Your answer should be every line from the records that contains "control".

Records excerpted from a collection
/---

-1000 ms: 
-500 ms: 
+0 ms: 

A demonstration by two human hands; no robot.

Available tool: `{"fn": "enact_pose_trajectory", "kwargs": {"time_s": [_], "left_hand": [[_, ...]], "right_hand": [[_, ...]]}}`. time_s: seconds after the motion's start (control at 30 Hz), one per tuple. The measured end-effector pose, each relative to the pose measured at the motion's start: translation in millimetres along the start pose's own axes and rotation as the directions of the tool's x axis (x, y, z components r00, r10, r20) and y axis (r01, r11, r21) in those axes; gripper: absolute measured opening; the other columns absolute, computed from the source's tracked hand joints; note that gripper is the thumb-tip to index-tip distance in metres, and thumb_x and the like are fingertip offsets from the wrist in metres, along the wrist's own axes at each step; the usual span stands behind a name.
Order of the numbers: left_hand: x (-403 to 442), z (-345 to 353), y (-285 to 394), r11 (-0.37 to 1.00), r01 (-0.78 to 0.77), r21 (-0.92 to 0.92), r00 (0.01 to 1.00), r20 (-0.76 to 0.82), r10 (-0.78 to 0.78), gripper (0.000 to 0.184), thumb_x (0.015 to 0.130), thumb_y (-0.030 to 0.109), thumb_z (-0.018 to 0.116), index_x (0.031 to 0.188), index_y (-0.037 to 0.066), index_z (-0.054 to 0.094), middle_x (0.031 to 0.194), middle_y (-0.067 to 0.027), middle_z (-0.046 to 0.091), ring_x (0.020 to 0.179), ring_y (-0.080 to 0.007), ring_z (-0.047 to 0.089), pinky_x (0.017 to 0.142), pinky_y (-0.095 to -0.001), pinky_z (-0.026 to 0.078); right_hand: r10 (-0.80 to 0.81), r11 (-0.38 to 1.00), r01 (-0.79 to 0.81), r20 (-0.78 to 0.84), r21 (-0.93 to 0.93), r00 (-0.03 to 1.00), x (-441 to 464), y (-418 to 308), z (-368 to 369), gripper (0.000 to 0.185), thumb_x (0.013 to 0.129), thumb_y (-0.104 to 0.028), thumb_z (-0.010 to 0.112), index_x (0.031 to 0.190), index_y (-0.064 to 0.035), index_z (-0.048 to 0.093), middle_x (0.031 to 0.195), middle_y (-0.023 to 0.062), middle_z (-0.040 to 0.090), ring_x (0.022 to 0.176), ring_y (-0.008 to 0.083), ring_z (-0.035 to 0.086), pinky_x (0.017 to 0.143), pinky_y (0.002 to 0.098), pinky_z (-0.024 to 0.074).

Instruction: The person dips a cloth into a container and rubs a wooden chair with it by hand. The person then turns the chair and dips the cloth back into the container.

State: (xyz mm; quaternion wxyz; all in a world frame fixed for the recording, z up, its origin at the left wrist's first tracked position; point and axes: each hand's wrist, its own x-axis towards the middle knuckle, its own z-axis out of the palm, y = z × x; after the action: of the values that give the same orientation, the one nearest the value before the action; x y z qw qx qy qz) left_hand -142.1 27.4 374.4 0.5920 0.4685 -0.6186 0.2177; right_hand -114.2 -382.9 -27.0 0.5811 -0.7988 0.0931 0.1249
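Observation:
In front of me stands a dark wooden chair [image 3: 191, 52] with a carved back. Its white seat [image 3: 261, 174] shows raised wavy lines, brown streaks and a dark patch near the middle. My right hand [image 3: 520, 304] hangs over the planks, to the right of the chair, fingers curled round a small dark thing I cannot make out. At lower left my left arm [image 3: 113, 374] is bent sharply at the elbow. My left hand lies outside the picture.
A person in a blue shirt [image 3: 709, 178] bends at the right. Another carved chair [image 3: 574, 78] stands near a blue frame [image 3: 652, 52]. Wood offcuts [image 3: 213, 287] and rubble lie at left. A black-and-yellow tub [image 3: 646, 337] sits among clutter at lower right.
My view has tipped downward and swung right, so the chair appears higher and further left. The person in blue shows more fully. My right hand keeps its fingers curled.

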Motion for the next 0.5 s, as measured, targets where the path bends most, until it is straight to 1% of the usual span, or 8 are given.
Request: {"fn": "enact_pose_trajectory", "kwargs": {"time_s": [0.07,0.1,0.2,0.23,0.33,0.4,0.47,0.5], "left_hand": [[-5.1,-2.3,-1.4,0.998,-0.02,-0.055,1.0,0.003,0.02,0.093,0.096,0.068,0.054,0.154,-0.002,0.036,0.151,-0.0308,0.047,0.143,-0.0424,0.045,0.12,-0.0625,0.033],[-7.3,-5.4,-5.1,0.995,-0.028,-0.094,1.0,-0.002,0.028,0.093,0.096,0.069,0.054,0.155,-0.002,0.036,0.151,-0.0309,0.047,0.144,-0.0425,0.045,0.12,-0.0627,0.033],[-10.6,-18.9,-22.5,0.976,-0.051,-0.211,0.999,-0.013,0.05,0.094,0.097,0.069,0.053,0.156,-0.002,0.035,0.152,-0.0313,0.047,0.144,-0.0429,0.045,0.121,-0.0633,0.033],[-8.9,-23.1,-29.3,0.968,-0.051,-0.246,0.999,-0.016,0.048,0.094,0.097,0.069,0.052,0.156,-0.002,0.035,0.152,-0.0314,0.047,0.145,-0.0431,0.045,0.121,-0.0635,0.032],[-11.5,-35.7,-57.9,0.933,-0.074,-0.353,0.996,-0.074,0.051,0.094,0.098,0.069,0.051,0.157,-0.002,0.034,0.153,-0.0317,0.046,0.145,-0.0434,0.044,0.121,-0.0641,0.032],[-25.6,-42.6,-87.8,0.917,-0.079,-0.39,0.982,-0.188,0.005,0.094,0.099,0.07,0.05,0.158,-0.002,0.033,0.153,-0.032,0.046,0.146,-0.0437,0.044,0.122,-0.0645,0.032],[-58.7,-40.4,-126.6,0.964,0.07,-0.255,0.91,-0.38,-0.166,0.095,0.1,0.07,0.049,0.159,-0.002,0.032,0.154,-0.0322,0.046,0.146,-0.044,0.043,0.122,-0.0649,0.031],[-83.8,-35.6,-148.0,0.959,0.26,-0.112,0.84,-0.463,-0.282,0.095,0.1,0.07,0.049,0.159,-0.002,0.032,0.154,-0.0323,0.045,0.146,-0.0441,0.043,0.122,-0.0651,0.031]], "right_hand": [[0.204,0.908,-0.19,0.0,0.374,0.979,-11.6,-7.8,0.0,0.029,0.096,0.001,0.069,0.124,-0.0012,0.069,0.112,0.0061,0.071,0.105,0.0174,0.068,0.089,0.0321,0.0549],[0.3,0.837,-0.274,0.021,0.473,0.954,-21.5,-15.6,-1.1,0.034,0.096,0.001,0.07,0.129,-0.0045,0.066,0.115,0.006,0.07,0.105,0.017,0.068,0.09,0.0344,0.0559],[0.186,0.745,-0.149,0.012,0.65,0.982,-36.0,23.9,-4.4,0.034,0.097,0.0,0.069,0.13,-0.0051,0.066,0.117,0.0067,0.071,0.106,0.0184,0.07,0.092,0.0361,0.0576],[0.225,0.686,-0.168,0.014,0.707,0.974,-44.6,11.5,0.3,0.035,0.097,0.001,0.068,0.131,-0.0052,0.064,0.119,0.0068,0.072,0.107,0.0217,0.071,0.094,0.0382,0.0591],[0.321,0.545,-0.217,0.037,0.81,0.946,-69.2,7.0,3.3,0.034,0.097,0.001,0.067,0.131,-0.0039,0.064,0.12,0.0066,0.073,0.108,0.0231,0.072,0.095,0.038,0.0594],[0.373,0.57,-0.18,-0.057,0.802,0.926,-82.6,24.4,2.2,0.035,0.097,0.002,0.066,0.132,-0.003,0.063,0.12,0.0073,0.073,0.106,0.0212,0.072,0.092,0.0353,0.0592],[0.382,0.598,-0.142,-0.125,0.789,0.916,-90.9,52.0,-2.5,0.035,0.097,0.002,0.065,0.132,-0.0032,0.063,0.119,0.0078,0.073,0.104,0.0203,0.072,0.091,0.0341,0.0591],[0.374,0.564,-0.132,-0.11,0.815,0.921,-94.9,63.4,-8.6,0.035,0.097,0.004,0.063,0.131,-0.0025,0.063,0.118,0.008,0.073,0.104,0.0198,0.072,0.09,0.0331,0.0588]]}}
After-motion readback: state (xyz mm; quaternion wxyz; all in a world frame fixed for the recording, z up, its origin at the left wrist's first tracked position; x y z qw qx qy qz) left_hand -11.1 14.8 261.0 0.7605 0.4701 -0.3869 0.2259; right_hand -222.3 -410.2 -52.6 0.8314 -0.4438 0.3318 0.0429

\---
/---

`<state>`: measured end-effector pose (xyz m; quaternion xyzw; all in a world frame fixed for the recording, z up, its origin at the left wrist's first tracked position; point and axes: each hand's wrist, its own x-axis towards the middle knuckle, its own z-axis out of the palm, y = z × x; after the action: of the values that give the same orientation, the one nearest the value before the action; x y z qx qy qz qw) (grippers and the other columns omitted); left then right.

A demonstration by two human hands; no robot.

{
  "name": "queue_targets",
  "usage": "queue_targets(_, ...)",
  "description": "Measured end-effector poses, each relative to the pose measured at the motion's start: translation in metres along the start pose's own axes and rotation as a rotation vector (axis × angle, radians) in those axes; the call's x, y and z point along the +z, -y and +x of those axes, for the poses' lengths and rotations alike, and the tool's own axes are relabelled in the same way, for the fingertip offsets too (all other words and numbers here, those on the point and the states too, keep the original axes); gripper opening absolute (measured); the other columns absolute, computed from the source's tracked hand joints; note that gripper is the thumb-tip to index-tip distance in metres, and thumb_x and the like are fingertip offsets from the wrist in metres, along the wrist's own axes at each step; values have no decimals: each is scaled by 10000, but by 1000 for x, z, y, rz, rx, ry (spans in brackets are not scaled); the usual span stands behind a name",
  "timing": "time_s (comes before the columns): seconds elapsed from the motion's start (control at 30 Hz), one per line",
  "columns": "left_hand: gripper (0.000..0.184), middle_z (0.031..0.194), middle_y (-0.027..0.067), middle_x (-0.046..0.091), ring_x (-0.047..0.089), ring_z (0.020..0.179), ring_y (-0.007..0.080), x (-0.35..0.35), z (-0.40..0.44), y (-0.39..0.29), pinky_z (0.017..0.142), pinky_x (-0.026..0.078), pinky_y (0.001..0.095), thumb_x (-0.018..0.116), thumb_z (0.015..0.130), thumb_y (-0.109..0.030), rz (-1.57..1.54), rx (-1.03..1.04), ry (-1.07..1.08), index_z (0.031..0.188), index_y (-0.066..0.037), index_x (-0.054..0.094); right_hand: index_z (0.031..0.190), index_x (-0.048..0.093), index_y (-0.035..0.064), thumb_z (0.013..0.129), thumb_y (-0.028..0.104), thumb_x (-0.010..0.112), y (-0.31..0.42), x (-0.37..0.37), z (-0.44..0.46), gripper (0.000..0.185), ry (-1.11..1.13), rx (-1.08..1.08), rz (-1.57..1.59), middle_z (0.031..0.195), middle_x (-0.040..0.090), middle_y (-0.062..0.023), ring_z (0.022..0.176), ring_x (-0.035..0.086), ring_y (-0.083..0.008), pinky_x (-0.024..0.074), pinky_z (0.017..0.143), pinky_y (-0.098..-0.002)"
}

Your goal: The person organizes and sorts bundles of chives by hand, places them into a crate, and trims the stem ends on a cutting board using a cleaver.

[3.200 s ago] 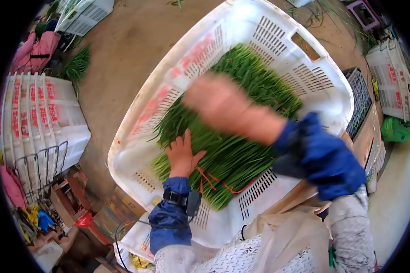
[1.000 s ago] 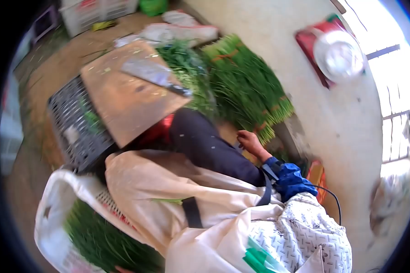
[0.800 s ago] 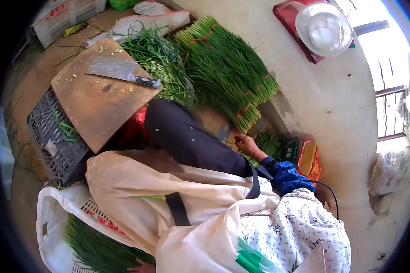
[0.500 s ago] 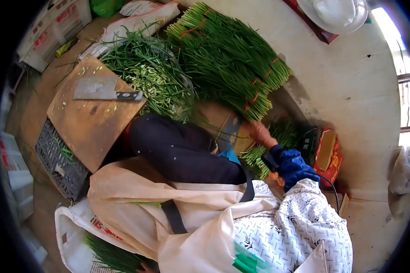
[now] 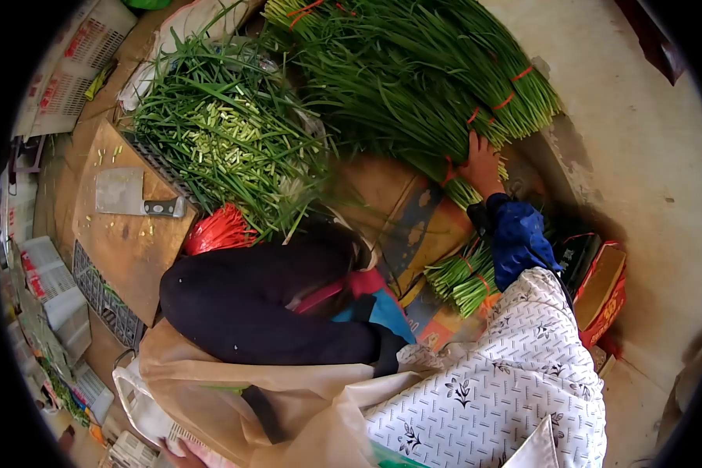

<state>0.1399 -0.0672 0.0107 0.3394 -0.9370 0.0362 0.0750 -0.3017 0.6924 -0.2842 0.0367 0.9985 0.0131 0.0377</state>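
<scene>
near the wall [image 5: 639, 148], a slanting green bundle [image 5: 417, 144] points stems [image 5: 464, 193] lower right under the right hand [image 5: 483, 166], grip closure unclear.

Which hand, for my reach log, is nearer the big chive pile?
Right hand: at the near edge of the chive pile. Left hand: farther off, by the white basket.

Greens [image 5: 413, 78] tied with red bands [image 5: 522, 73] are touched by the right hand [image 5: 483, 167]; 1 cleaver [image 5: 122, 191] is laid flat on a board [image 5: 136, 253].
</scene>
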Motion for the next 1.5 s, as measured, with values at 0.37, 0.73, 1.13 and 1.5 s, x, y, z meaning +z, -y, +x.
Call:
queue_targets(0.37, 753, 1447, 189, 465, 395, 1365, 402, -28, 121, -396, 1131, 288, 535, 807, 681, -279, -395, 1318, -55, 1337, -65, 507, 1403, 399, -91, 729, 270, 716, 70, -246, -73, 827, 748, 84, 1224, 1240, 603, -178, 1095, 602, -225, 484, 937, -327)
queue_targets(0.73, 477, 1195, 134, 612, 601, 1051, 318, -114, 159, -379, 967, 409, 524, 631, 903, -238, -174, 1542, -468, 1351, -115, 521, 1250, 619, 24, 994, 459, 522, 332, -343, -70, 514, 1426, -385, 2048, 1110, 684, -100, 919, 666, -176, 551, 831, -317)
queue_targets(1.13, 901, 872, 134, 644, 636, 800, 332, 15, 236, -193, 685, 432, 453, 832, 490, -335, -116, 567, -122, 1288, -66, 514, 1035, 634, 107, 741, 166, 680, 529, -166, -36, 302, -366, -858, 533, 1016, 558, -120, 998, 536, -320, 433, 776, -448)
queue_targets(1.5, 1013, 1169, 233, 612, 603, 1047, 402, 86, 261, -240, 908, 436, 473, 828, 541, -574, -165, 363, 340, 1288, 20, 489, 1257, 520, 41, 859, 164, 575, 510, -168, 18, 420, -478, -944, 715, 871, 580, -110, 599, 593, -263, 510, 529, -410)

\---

Response for this exercise:
Available tool: `{"fn": "enact_pose_trajectory", "kwargs": {"time_s": [_], "left_hand": [[_, ...]], "right_hand": [[_, ...]]}}`. time_s: seconds after the motion's start (control at 30 Hz), one per tuple. The measured end-effector pose, each relative to the pose measured at the motion's start: translation in millimetres along the start pose's own axes and rotation as the directions of the tool's x axis (x, y, z components r00, r10, r20) and y axis (r01, r11, r21) in those axes; gripper: absolute measured opening; the other columns absolute, computed from the source's tracked hand joints; note that gripper is the thumb-tip to index-tip distance in metres, and thumb_x and the like are fingertip offsets from the wrist in metres, along the wrist's own axes at each step; the usual span stands behind a name.
  "timing": "time_s (comes before the columns): seconds elapsed from the motion's start (control at 30 Hz), one per line",

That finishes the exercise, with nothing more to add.